• _WHAT NEEDS TO BE DONE_:
Among the entries below, how many lines hold "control"? Reply with the number only.

(Stored items)
----------------

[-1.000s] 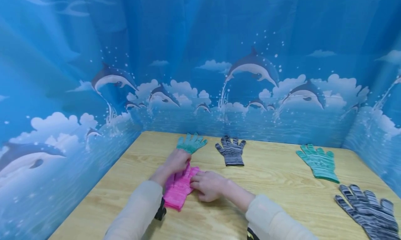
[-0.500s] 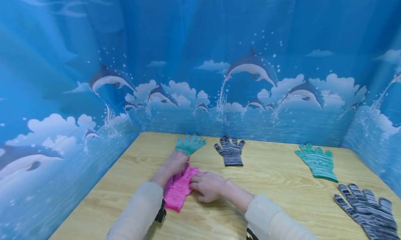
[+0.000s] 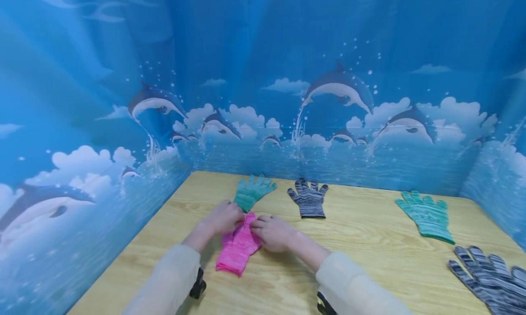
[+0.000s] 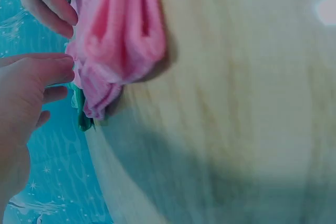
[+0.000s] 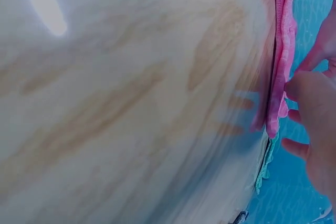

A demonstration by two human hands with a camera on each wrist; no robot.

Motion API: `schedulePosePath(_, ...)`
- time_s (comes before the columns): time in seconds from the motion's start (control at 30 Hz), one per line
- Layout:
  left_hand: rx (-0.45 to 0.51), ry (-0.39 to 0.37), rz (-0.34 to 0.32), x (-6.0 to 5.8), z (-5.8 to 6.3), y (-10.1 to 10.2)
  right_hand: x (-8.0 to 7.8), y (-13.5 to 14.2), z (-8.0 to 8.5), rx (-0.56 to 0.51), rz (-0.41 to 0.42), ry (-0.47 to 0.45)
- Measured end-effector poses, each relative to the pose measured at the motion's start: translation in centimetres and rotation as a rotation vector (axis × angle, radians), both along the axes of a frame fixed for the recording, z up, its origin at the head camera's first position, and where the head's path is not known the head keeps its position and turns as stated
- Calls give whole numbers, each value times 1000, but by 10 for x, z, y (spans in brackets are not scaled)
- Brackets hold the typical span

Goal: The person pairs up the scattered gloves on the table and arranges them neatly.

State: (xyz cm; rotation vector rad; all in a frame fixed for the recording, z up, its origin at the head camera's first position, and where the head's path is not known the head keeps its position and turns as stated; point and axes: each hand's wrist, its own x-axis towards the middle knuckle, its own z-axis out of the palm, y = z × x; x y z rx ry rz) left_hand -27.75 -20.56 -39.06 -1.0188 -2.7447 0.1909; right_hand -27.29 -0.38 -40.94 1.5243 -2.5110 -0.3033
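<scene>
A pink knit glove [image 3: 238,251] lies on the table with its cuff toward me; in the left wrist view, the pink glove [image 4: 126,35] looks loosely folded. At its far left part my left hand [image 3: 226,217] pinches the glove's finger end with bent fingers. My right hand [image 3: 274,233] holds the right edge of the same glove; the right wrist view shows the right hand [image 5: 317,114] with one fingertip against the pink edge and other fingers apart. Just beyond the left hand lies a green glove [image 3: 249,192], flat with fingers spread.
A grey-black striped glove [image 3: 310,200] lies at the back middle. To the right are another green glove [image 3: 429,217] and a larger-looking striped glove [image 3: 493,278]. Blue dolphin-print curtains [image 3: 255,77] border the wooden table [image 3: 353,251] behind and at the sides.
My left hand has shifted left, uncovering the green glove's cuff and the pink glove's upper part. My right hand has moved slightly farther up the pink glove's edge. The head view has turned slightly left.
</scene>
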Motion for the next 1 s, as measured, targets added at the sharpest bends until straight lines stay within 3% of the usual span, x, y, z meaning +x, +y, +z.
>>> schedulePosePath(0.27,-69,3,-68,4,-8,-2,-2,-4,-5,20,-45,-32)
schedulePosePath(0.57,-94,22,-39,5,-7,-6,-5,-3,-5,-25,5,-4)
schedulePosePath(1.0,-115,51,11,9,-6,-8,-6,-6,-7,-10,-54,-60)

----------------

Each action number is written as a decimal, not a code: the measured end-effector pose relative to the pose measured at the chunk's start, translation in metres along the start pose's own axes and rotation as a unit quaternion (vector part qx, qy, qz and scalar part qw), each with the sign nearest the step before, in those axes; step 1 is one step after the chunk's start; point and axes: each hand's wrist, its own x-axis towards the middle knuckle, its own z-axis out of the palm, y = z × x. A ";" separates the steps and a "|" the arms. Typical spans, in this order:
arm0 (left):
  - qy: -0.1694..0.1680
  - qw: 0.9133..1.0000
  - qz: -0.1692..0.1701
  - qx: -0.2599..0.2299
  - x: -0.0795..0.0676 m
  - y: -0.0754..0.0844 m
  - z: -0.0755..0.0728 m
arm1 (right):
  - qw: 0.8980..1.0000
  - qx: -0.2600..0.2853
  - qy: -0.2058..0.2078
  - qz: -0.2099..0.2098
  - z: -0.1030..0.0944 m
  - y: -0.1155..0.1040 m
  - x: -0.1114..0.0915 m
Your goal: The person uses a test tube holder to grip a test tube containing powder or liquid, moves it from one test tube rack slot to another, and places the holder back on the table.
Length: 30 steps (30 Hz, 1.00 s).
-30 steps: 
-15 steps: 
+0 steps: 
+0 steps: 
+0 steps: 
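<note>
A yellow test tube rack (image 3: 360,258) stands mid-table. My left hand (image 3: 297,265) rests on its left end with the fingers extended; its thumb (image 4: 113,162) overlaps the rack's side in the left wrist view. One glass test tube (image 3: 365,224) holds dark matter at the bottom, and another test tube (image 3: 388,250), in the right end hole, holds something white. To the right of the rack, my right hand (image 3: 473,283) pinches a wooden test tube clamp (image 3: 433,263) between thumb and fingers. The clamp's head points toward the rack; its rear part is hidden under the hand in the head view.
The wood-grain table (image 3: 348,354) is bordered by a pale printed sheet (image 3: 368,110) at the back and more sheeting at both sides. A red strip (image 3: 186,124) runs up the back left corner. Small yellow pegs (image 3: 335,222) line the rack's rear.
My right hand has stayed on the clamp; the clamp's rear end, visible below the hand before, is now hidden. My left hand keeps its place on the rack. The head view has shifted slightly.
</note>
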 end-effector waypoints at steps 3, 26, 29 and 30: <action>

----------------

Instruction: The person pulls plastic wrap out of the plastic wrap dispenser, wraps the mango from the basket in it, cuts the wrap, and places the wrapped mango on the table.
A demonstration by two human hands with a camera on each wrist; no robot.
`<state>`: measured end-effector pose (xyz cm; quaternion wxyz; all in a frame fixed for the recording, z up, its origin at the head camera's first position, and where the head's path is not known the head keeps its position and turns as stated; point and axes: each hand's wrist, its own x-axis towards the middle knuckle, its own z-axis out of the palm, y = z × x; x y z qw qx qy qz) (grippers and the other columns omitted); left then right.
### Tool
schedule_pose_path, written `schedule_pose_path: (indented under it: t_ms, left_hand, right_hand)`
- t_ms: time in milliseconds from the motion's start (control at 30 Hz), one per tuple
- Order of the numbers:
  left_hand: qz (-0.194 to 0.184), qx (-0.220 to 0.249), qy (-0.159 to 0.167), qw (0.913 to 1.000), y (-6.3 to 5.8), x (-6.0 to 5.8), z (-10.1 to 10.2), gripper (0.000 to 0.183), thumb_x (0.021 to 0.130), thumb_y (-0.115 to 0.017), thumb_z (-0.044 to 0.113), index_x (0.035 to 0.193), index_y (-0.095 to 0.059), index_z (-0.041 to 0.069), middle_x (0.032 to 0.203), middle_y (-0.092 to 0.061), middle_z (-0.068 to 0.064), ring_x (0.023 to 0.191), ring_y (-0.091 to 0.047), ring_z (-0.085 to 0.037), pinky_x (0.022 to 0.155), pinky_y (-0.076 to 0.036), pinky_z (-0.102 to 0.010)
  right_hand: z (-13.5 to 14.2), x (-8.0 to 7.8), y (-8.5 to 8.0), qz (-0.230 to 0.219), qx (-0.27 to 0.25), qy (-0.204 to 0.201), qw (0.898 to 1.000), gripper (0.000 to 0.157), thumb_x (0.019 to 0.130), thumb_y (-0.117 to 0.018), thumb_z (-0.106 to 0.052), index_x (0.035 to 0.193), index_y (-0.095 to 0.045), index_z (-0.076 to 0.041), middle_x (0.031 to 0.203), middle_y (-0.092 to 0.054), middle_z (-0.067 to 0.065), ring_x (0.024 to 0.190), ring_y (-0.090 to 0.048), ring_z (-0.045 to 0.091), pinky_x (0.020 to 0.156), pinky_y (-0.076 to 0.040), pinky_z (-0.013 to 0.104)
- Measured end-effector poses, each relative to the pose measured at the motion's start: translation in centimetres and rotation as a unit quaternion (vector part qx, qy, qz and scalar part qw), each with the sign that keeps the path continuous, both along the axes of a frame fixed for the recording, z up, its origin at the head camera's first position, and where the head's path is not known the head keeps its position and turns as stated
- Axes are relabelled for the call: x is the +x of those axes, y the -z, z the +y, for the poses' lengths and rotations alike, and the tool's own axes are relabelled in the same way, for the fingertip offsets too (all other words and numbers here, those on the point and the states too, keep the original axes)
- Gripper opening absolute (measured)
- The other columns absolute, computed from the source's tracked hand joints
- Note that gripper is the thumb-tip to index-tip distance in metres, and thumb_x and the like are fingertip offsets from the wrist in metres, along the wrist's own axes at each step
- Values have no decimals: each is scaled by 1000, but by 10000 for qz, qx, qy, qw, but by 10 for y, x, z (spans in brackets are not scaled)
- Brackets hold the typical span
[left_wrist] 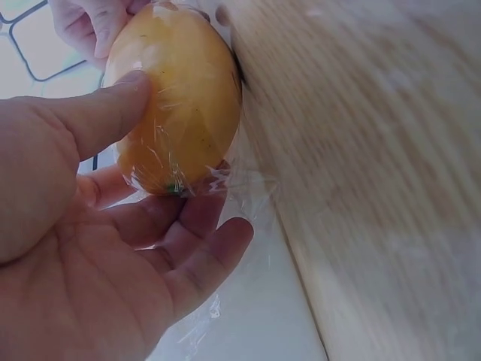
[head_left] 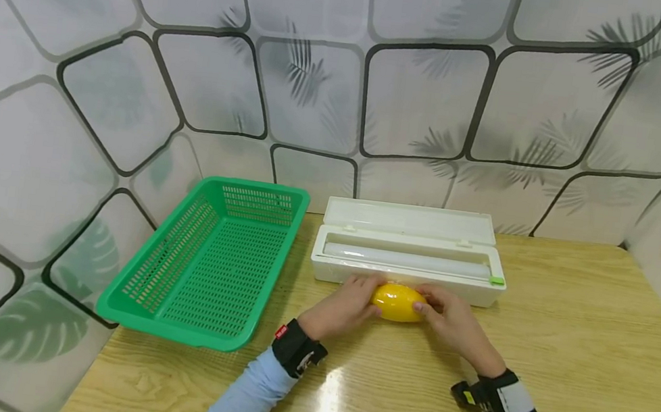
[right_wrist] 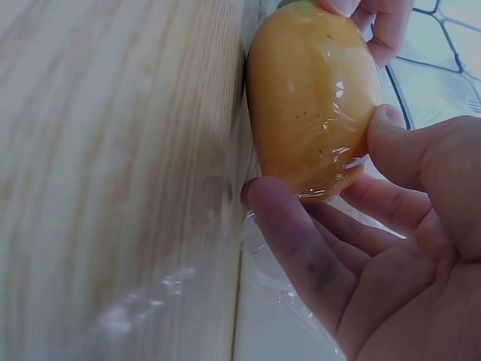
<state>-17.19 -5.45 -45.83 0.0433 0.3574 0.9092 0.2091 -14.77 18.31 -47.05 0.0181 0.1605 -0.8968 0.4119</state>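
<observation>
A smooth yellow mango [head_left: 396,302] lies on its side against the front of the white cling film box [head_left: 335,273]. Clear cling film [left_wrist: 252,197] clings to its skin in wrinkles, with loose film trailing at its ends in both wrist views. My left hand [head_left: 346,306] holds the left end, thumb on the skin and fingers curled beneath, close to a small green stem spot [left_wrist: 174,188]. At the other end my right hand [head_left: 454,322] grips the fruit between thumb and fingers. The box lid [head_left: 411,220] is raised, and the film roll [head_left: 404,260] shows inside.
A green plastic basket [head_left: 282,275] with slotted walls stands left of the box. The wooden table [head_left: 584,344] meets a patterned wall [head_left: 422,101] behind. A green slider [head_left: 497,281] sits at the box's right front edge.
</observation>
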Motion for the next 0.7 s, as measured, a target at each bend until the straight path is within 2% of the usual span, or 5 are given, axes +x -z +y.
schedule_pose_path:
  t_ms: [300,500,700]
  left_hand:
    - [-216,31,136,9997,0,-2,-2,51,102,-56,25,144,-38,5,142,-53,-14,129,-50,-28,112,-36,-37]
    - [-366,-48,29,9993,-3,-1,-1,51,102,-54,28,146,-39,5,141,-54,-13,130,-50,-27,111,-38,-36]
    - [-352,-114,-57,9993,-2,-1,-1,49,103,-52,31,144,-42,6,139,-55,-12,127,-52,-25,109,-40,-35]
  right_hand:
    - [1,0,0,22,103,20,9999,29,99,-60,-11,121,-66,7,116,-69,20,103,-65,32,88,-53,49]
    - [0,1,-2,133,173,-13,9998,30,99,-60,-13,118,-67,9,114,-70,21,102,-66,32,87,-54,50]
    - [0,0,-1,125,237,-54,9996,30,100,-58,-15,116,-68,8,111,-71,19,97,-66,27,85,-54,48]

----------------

• _RESPONSE FOR THIS EXERCISE_:
2